Nesse dia um Galaxie encostou na traseira e começou a buzinar. Legalista, meu pai apontou para a placa com o limite de velocidade, 40, 50 km/h, sei lá. O cara cortou pela direita e deu uma fechadinha, mas a rebolada do carrão funcionou como um taco de beisebol e o fusca saiu voando, sendo aparado pelo poste. Meu pai machucou a testa, minha mãe o joelho, o carro quebrou no meio e o poste perdeu uma luminária. O facínora, apavorado, sentindo-se culpado e sem perceber que tinha sido seguido, voltou e enquanto olhava de longe a besteira que tinha feito bateu em um carro parado, em frente ao prédio da Bienal. Moral da história, meu pai ganhou um Opala novo e minha mãe um bordão, "eu falei que carro é um perigo, eu falei!"

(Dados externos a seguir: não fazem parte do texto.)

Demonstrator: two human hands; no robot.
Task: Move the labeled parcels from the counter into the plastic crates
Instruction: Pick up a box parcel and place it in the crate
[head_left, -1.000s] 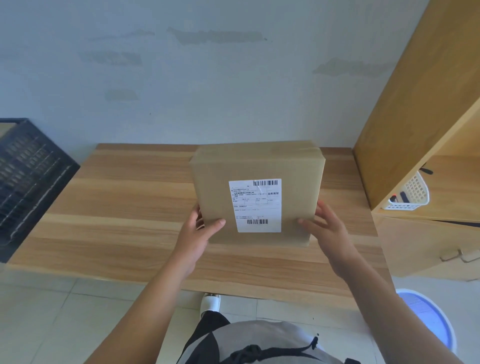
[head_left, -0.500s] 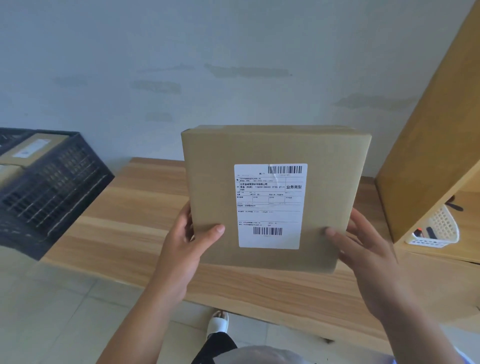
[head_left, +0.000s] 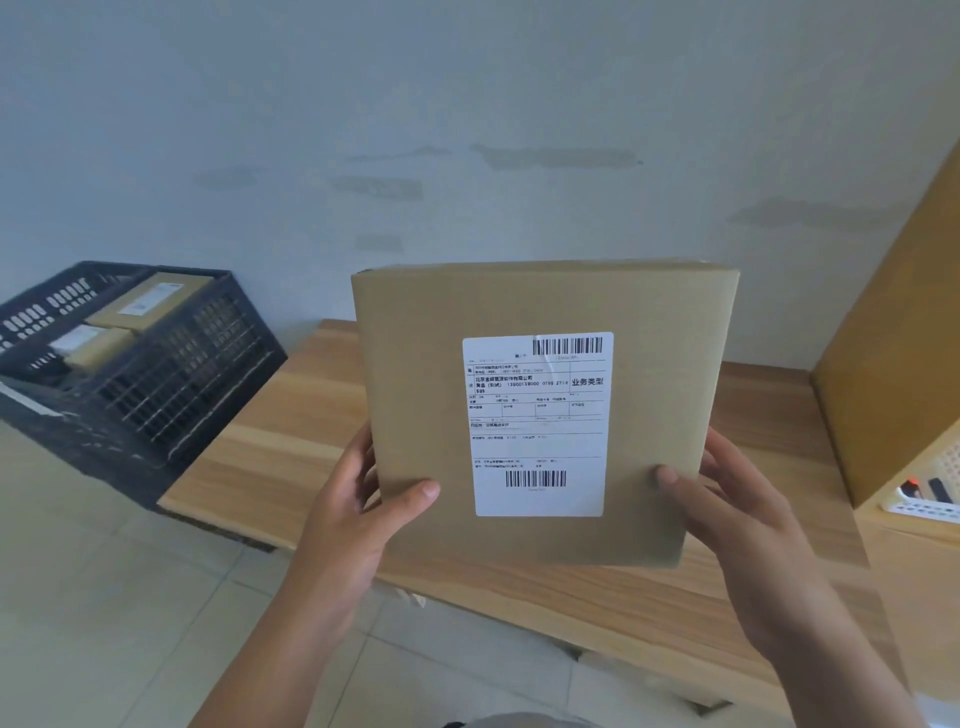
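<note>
Counter (head_left: 291, 457) of pale striped wood spans the middle of the scene, its left end meeting a black plastic crate (head_left: 171, 395) that stands just off that end. Two labeled parcels (head_left: 150, 304) already lie inside the crate, filling part of it, with room seemingly left nearer the front wall.

At the counter's right end a tall wooden cabinet (head_left: 893, 332) rises, and a small white basket (head_left: 930, 499) of odds and ends sits in its lower opening.

Held up off the counter, above its near edge, is a flat cardboard parcel (head_left: 415, 374), upright with its face and white shipping label (head_left: 537, 423) turned toward the camera, probably so the label can be read before sorting. The left hand (head_left: 353, 509) grips the lower left edge, thumb across the front, fingers curled behind. The right hand (head_left: 727, 514) grips the lower right edge the same way. A two-sided hold suits a wide, thin box that would otherwise twist.

Between parcel and crate lies only bare counter; the crate's raised wall is the one thing to lift over, and the parcels inside limit where this one can land.
</note>
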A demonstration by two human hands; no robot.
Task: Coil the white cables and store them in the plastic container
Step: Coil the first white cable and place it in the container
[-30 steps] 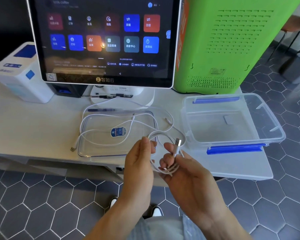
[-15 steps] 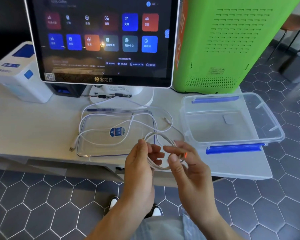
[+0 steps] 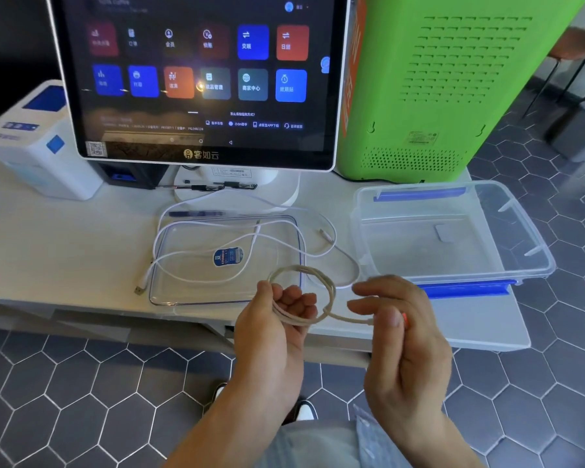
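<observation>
Cables are the business here, and going from left to right the first thing on the white counter (image 3: 65,251) is a white printer box (image 3: 38,153), well clear of the work, then a touchscreen (image 3: 200,79) on its stand. In front of the stand lies a clear lid (image 3: 190,288) with a blue sticker, and a loose white cable (image 3: 196,255) sprawls over and around it, one plug (image 3: 142,288) lying just off the lid's left edge. Just in front of the counter edge, the left hand (image 3: 271,332) is curled around a coiled cable (image 3: 304,295), thumb and fingers pinching the stacked loops on their left side. To its right, the right hand (image 3: 399,332) pinches the cable's free tail between thumb and forefinger, the tail running taut across from the coil; the other fingers are loosely bent. This looks like the finishing wrap of the first cable: the tail seems to be going around the bundle to lock it. The next move probably calls for tucking that end without letting the loops spring apart, then carrying the bundle right into the clear plastic container (image 3: 520,238), which stands open and empty near the counter's right end with a green cabinet (image 3: 453,89) behind it. The way over is open; the container's near rim and blue clip (image 3: 466,289) sit just beyond the right hand, so the coil must be lifted over them.
</observation>
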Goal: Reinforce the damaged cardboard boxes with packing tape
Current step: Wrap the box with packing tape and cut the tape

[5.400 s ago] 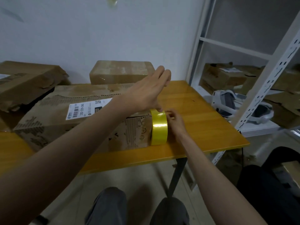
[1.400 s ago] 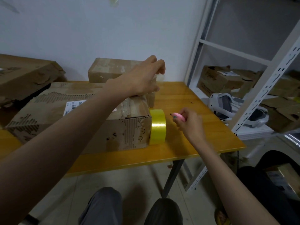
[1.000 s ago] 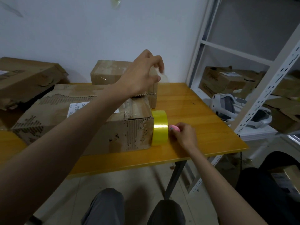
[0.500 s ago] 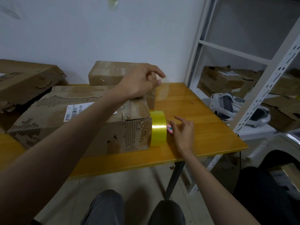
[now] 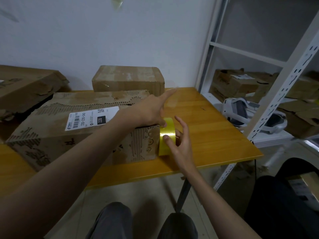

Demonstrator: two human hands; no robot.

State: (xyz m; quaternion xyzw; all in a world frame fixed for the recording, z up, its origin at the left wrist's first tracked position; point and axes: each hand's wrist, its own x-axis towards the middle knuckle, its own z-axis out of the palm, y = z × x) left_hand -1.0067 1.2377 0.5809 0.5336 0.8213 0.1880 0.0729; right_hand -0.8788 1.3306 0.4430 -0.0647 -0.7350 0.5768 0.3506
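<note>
Your left hand [image 5: 151, 109] lies on the top right corner of the torn box [image 5: 82, 128], fingers straight and extended toward the far right, thumb at the upper rim of the tape roll [image 5: 167, 136]; a clear strip of tape seems to stretch past the fingertips, but blur hides how it is held. Your right hand [image 5: 179, 144] is released, fingers spread, the thumb tip touching the yellow band of the roll and the palm just to its right. The roll stands on edge on the bench [image 5: 215, 138], pressed against the right end face of the torn box and lying between your two hands. The torn box carries a white label [image 5: 91, 118] to the left of your left hand. Beyond your left hand a smaller box [image 5: 127, 78] sits against the wall, touching the torn box; a crushed box [image 5: 25, 87] lies far to the left. To the right of your right hand bare bench runs to the right edge, beside which the shelf upright [image 5: 283, 88] rises; the near edge passes just below your right wrist. On the shelf lie a white headset [image 5: 241, 111] and further boxes [image 5: 240, 83].
</note>
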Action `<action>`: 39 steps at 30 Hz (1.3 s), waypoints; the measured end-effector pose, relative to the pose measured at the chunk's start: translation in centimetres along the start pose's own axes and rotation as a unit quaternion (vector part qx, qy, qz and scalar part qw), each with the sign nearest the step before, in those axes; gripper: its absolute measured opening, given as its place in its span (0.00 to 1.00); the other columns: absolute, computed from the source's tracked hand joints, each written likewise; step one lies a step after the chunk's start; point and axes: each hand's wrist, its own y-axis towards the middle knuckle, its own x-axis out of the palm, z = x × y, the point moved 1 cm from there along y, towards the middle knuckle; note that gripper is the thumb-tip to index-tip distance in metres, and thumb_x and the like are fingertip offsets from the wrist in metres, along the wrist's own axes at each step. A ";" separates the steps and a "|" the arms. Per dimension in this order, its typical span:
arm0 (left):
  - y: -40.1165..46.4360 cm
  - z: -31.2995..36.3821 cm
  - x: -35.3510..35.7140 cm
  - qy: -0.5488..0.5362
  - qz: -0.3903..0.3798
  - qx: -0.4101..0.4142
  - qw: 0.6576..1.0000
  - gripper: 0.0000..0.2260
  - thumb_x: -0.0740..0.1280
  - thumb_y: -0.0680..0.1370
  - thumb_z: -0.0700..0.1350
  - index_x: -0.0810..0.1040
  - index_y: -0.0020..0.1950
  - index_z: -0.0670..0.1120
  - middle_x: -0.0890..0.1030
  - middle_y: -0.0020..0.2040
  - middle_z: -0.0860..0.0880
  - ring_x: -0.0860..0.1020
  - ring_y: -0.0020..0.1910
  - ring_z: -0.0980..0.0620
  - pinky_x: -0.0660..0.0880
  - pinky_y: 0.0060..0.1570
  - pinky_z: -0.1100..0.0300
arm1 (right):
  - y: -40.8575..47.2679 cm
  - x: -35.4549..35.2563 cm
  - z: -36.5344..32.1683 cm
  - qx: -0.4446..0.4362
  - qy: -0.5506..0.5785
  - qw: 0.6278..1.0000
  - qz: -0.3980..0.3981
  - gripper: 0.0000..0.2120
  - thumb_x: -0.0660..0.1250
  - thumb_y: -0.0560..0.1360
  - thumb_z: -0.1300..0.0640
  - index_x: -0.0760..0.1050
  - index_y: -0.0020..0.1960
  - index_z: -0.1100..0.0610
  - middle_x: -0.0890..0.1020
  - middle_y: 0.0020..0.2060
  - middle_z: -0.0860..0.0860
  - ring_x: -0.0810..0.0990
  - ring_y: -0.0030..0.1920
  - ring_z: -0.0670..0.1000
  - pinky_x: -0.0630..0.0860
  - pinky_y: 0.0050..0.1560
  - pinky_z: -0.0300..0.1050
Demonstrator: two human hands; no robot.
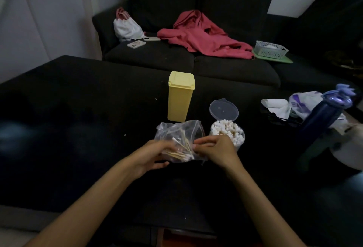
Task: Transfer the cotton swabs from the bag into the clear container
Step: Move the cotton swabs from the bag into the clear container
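Note:
A clear plastic bag with wooden-stick cotton swabs lies on the dark surface in front of me. My left hand grips the bag's near left side. My right hand pinches the bag's right edge. Just right of the bag stands the clear round container, packed with upright cotton swabs, its hinged lid flipped open behind it. My right hand hides the container's near left side.
A yellow lidded box stands upright behind the bag. A dark blue bottle, white paper and a purple-printed bag lie at the right. On the sofa behind are a red jacket, white basket, white pouch.

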 end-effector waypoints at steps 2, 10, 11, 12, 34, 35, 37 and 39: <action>0.0 0.0 0.2 0.015 0.001 -0.003 1.000 0.07 0.71 0.73 0.45 0.83 0.49 0.47 0.84 0.42 0.51 0.79 0.41 0.57 0.72 0.40 0.65 | -0.1 -0.1 -0.1 0.013 -0.023 1.000 -0.014 0.05 0.72 0.70 0.64 0.82 0.45 0.60 0.85 0.40 0.56 0.83 0.39 0.50 0.81 0.43 0.38; -0.2 -0.3 0.4 0.073 0.029 0.008 0.997 0.07 0.71 0.73 0.51 0.83 0.49 0.51 0.84 0.43 0.52 0.78 0.41 0.58 0.71 0.37 0.66 | -0.3 0.0 0.1 0.080 -0.007 0.991 -0.103 0.07 0.67 0.75 0.58 0.82 0.44 0.61 0.78 0.29 0.53 0.72 0.25 0.43 0.68 0.26 0.31; -0.2 -0.3 0.4 0.079 0.044 0.013 0.996 0.06 0.71 0.73 0.51 0.83 0.46 0.51 0.83 0.40 0.52 0.78 0.39 0.59 0.71 0.35 0.67 | -0.3 0.1 0.1 0.082 0.015 0.991 -0.109 0.07 0.68 0.75 0.58 0.82 0.44 0.61 0.78 0.30 0.53 0.71 0.27 0.44 0.68 0.26 0.32; -0.2 -0.3 0.4 0.087 0.055 0.019 0.994 0.06 0.72 0.72 0.52 0.82 0.45 0.51 0.83 0.38 0.53 0.78 0.36 0.60 0.70 0.33 0.67 | -0.3 0.2 0.0 0.086 0.038 0.989 -0.117 0.07 0.68 0.74 0.58 0.82 0.45 0.61 0.78 0.31 0.54 0.71 0.28 0.45 0.68 0.27 0.32; -0.3 -0.4 0.5 0.096 0.100 0.070 0.988 0.06 0.75 0.69 0.46 0.82 0.39 0.46 0.83 0.32 0.52 0.78 0.30 0.61 0.71 0.29 0.68 | -0.4 0.4 0.5 0.122 0.095 0.970 -0.187 0.10 0.67 0.74 0.60 0.80 0.54 0.61 0.79 0.35 0.52 0.75 0.29 0.42 0.67 0.25 0.30; -0.4 -0.4 0.6 0.096 0.107 0.081 0.986 0.05 0.76 0.69 0.45 0.82 0.38 0.45 0.83 0.31 0.52 0.78 0.28 0.61 0.71 0.27 0.69 | -0.4 0.5 0.4 0.122 0.105 0.968 -0.195 0.08 0.67 0.74 0.59 0.80 0.52 0.60 0.79 0.34 0.51 0.74 0.29 0.42 0.67 0.25 0.30; -0.4 -0.3 0.6 0.102 0.122 0.104 0.982 0.05 0.76 0.68 0.43 0.82 0.38 0.44 0.84 0.33 0.50 0.81 0.30 0.61 0.75 0.30 0.69 | -0.4 0.5 0.3 0.119 0.116 0.964 -0.206 0.06 0.67 0.75 0.59 0.80 0.49 0.59 0.79 0.33 0.50 0.74 0.29 0.41 0.66 0.26 0.29; -0.3 -0.4 0.4 0.135 0.133 0.118 0.975 0.10 0.78 0.65 0.47 0.83 0.40 0.44 0.85 0.38 0.48 0.84 0.37 0.56 0.81 0.42 0.59 | -0.5 0.7 0.3 0.119 0.106 0.964 -0.214 0.05 0.66 0.75 0.59 0.79 0.48 0.59 0.78 0.33 0.51 0.74 0.30 0.42 0.68 0.28 0.29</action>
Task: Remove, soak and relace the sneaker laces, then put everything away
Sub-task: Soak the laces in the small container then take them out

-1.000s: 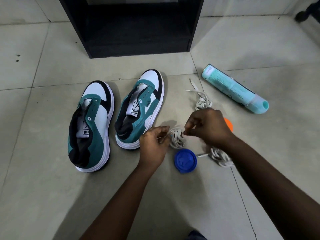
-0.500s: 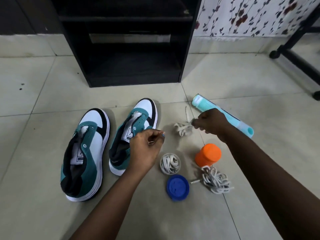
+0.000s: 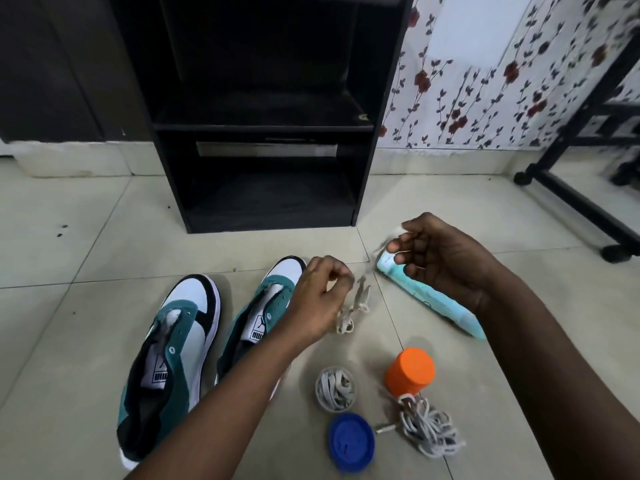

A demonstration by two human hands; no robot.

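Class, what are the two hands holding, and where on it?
A white shoelace: left hand and right hand each pinch it near an end; its tangled middle hangs between.

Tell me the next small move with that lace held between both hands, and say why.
Probably pull the lace straight between the left hand and right hand: its lower end hangs bunched, and both sneakers lie unlaced.

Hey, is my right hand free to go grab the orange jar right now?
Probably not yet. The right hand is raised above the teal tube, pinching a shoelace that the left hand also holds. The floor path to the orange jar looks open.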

Passado o viaduto dos Imigrantes depois do MAC, e as saídas para a Sena Madureira e a avenida Ibirapuera, a 23 de Maio vira Rubem Berta e ficamos meio sem assunto. Temos a AACD e a antiga Gastroclínica à direita e a Borges Lagoa à esquerda, rua do Teatro João Caetano em cujo palco minha mãe colocou uma medalha no meu peito - tinha passado para o terceiro ano primário no J. E. C. Branco (Jardim Escola Coelhinho Branco) - e décadas depois Itamar Assumpção, a muito custo, topou pela primeira vez fazer uma temporada apresentando músicas de seus discos anteriores (Retroexpectativa). Portanto, dali até o Clube Sírio não há muito o que falar, era mato cerrado. Logo abaixo da AACD, em frente aquele negócio chamado Tribunal de Contas, saía a rua Altino Arantes, que era o caminho para se ir para o centro da cidade - de alguma maneira a gente caía na avenida Brasil e depois na 9 de Julho. A Ibirapuera passava ali também, mas não como avenida ainda e sim linha do bonde.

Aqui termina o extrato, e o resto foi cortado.